Fleet expansion gate
Until these PRs merge: no new robot registrations. New robots joining OpenCastor from this point forward will get PQC identity keys from day one, not as a migration.
What’s not solved yet
To be clear about what this doesn’t address:
TLS: The Pi-to-Firebase connection still uses ECDHE-based TLS 1.3. Post-quantum TLS (RFC 8446 + CRYSTALS-Kyber hybrid) is coming to major cloud providers but isn’t GA for Firebase yet. This is on the radar, not in this PR.
JWT signing: The OAuth and provider auth flows still use RS256 or ES256. These are flagged as deprecated in the code but not yet migrated.
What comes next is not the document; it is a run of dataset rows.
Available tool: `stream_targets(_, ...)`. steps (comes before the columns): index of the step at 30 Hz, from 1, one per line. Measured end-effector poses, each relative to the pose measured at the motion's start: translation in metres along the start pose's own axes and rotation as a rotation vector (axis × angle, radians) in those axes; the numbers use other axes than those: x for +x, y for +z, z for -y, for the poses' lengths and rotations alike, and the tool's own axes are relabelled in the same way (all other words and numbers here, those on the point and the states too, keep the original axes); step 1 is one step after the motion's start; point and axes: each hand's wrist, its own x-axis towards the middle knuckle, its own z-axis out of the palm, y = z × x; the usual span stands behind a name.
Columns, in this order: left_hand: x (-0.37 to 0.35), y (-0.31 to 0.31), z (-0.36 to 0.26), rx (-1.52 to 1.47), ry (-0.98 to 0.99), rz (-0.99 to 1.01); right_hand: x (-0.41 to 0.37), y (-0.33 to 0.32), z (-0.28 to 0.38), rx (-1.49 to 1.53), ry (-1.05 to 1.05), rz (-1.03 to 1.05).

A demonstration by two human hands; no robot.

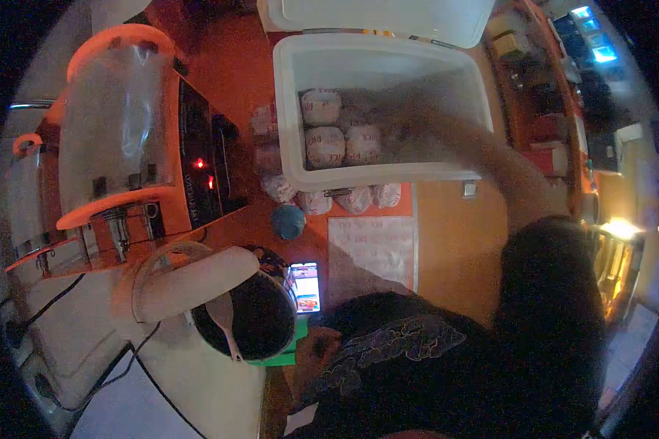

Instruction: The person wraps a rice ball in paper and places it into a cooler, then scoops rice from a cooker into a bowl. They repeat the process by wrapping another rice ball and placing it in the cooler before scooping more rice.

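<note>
My right arm reaches into a white plastic box [289,139]; my right hand [399,121] is blurred and dim inside it, so its fingers cannot be made out. Left of that hand lie several wrapped rice bundles [324,148], in white paper with red "RICE" lettering. Low in the view, my left hand [315,355] is beside a dark round pot [260,322] and a green object [280,357]. Shadow hides most of its fingers. A pale rice paddle [223,318] rests in the pot, whose white lid [198,285] stands raised.
More wrapped bundles [355,199] line the box's near side. Printed paper sheets [373,245] lie on the counter beside a blue-grey round object [288,221]. A lit phone [305,287] is by the pot. Large dispensers [117,121] stand at left, and a lamp [621,230] glows at right.
</note>
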Motion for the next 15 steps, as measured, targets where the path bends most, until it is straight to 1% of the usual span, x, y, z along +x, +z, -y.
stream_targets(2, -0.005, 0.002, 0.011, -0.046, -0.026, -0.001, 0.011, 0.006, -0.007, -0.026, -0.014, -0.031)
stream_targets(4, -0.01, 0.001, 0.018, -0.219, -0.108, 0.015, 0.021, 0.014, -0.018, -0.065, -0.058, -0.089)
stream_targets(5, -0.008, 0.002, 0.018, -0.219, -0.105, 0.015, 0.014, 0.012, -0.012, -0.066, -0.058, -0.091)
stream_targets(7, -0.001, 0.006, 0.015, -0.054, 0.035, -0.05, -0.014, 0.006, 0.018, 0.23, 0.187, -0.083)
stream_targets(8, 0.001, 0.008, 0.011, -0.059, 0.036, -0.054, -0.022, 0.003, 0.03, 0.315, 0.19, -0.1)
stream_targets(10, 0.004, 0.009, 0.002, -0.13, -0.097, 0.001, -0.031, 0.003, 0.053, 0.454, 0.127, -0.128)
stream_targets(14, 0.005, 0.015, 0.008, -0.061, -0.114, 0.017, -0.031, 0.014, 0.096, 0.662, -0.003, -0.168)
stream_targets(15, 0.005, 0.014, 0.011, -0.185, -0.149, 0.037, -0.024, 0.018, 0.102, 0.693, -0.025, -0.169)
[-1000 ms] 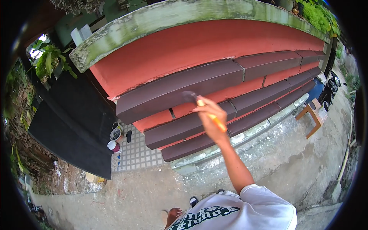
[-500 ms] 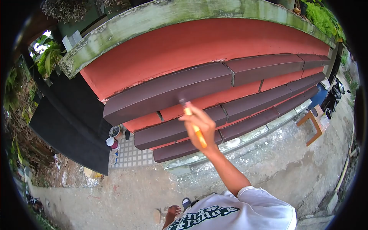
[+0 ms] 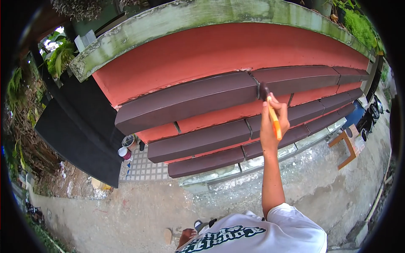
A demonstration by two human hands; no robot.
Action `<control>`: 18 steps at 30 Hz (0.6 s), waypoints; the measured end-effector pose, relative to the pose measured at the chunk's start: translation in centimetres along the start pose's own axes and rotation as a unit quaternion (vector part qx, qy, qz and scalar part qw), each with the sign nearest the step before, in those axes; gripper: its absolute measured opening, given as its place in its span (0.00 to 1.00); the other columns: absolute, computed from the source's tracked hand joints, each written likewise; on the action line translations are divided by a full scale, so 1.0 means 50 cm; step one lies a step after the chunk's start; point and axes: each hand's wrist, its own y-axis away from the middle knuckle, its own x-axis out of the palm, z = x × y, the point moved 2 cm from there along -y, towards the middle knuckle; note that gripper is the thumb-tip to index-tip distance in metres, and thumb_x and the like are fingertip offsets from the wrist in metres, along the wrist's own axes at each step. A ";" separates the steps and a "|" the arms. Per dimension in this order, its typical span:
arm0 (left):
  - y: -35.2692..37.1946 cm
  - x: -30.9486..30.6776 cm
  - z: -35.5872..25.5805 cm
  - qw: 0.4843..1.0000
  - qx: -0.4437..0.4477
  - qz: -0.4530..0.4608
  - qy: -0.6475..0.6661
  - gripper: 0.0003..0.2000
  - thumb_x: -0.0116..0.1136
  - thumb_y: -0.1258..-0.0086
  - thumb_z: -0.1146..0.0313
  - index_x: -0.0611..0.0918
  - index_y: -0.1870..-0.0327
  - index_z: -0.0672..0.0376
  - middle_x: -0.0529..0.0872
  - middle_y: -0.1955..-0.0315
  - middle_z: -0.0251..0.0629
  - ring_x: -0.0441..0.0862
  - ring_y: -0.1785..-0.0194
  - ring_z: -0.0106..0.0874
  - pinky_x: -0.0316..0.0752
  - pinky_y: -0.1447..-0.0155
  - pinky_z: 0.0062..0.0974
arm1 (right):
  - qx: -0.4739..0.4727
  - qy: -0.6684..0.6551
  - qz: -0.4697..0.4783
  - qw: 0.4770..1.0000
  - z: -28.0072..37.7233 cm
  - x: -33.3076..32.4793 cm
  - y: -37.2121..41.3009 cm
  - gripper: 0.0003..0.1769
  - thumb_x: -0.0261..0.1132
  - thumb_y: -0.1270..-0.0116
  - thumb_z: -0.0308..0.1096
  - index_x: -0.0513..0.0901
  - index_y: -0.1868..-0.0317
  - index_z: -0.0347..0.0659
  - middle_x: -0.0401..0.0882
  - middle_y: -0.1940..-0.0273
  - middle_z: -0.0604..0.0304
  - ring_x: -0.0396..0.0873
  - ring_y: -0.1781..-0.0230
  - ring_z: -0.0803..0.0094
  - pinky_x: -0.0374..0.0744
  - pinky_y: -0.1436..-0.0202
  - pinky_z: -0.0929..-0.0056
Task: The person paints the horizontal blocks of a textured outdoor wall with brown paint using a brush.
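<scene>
My right hand (image 3: 273,126) is closed around the yellow-and-orange handle of a paintbrush (image 3: 275,120). The brush's dark bristles touch or hover just before the front of the upper brown ledge, right of the gap between two brown blocks (image 3: 293,79). Another brown block (image 3: 190,97) lies left of that gap. Low in the view, my left hand (image 3: 188,234) hangs beside the white shirt, small and partly cut off by the shirt. Its fingers look loose, with nothing seen in them.
Red wall (image 3: 211,44) shows between the brown ledges, beneath a mossy concrete rim (image 3: 190,21). Paint containers (image 3: 124,152) stand on the tiles at left, near a black sheet (image 3: 76,135). At right are a wooden stool (image 3: 348,145), a blue drum (image 3: 353,114) and a motorcycle (image 3: 371,111).
My right hand has carried the paintbrush rightward and slightly up, from the left brown block to just past the gap. My left hand stays low beside the shirt.
</scene>
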 end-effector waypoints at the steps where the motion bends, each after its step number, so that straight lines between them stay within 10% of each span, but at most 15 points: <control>1: -0.009 -0.004 0.008 1.000 0.008 -0.004 -0.015 0.18 0.47 0.23 0.61 0.78 0.39 0.60 0.87 0.49 0.42 0.87 0.52 0.36 0.79 0.47 0.36 | -0.027 0.028 0.011 0.999 0.001 0.017 0.012 0.05 0.68 0.32 0.24 0.81 0.57 0.36 0.87 0.48 0.45 0.88 0.50 0.61 0.84 0.50 0.68; 7: 0.001 -0.008 -0.041 0.988 -0.040 -0.064 0.132 0.22 0.43 0.21 0.68 0.70 0.35 0.79 0.80 0.42 0.62 0.82 0.40 0.52 0.81 0.34 0.47 | -0.082 0.044 0.058 0.994 0.086 0.126 0.094 0.06 0.71 0.37 0.23 0.81 0.63 0.35 0.88 0.55 0.44 0.89 0.57 0.53 0.85 0.55 0.64; 10: 0.001 -0.038 -0.014 0.981 -0.045 -0.055 0.179 0.17 0.48 0.23 0.61 0.79 0.40 0.58 0.89 0.53 0.39 0.87 0.56 0.35 0.79 0.52 0.38 | -0.057 0.008 0.083 0.995 0.130 0.160 0.117 0.06 0.70 0.36 0.23 0.80 0.64 0.34 0.88 0.58 0.43 0.89 0.55 0.52 0.85 0.56 0.64; 18: 0.061 -0.162 0.063 0.986 -0.054 -0.062 0.144 0.18 0.48 0.23 0.60 0.78 0.39 0.58 0.87 0.48 0.41 0.86 0.51 0.36 0.78 0.46 0.37 | -0.036 -0.004 0.127 0.991 0.238 0.253 0.202 0.06 0.68 0.36 0.21 0.77 0.63 0.35 0.87 0.59 0.43 0.89 0.56 0.50 0.86 0.60 0.63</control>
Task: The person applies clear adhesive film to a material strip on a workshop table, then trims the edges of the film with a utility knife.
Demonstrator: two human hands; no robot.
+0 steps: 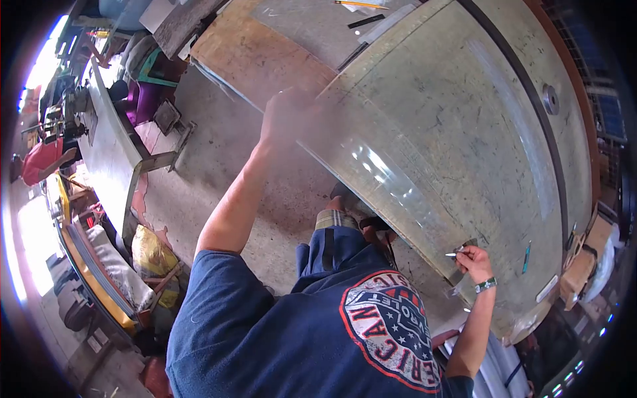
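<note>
My left hand (286,114) reaches out to the near corner of the big worktable, where it meets a brown board. A hazy smear covers its fingers, so I cannot make out their pose or anything in them. Over the table's near edge at the right, my right hand (476,264) is closed around a slim pen-like tool (451,255) with a pale tip that points left. The worn greenish tabletop (424,126) lies under and beyond it. A teal cutter-like tool (527,257) rests on the surface to the right of this hand.
A brown board (259,50) adjoins the table's left side. A dark strip (521,66) crosses the tabletop, with a grey roll-like disc (551,99) beyond it. A pencil (358,4) lies at the top. Another bench (109,142) and a person in red (43,162) are at the left.
</note>
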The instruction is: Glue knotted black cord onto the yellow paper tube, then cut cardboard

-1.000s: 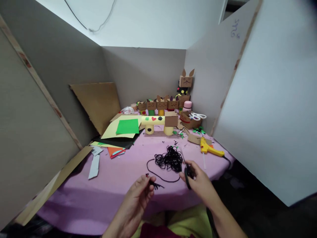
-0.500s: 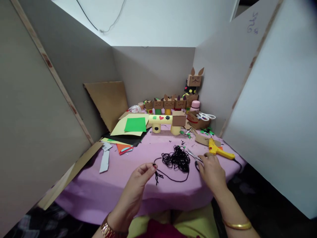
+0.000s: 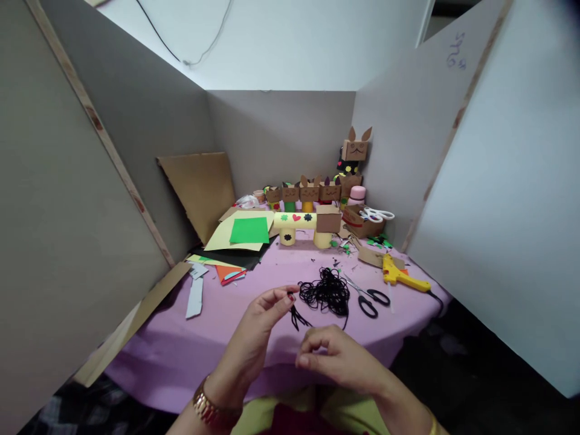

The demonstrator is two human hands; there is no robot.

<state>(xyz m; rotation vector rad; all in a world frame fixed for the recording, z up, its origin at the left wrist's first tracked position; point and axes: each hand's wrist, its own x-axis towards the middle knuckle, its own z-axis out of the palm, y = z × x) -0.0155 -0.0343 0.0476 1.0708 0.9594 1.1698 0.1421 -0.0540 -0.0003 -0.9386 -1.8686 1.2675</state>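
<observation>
Between the thumb and fingertips of my left hand [image 3: 265,320] is a small bunch of black yarn [image 3: 296,317], its short ends dangling below. My right hand [image 3: 339,356] hovers over the front of the table, fingers loosely curled and thumb slightly apart, with nothing visible between them. Just beyond both hands lies a tangled heap of black yarn [image 3: 327,293]. To its right rest black-handled scissors [image 3: 368,296], blades pointing toward the back left. Behind the heap stands a yellow paper-tube animal body [image 3: 294,220] with a brown box head [image 3: 328,219] and coloured cutouts.
A yellow glue gun [image 3: 403,277] lies at the right on cardboard. Coloured paper sheets [image 3: 249,230] and a white strip [image 3: 194,297] are at the left. Several box-headed figures [image 3: 310,192], a pink bottle [image 3: 357,194] and a cardboard box with white scissors [image 3: 377,214] stand at the back.
My right hand has let go of the scissors and moved left toward my other hand. My left hand, still pinching the yarn bunch, has shifted slightly right and up.
</observation>
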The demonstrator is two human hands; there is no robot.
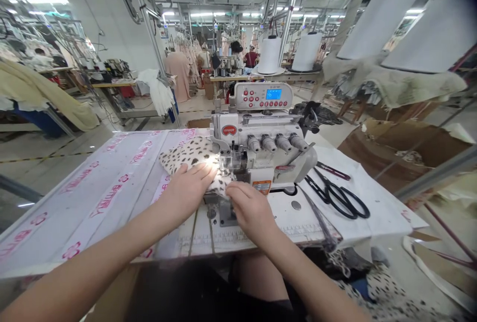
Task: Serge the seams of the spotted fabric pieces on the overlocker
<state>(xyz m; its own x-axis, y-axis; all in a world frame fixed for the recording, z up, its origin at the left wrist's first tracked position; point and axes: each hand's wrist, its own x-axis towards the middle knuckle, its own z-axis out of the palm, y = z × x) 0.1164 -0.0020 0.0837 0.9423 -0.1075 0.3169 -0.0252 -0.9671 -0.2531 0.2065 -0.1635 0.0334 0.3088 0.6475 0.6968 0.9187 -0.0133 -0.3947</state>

The spec work is done; the JWT library migration is next.
Key rotation: There’s a procedure for migrating Bob and Alex to the new key format, but it’s a manual process. Automated key rotation with revocation propagation is a future milestone.
The broader point
Q-day might be 2030. It might be 2032. It might be sooner, and we won’t necessarily know — the Google paper’s use of a ZK proof to redact the actual optimizations is a preview of what classified research on this topic probably looks like.
The NIST PQC standards (FIPS 203/204/205) are final. The libraries are production-ready. The implementation cost is real but not prohibitive — we did four repos in an afternoon. There’s no good reason to be issuing ECDSA device identity keys in 2026 for hardware that will be operating in 2032.
Start now while the fleet is small. The alternative is an emergency migration under pressure, with live robots, when someone with a CRQC decides your firmware attestation chain is interesting.
OpenCastor is an open-source robot runtime. RCAN is the Robot Communication and Autonomy Network protocol. Both are available on GitHub.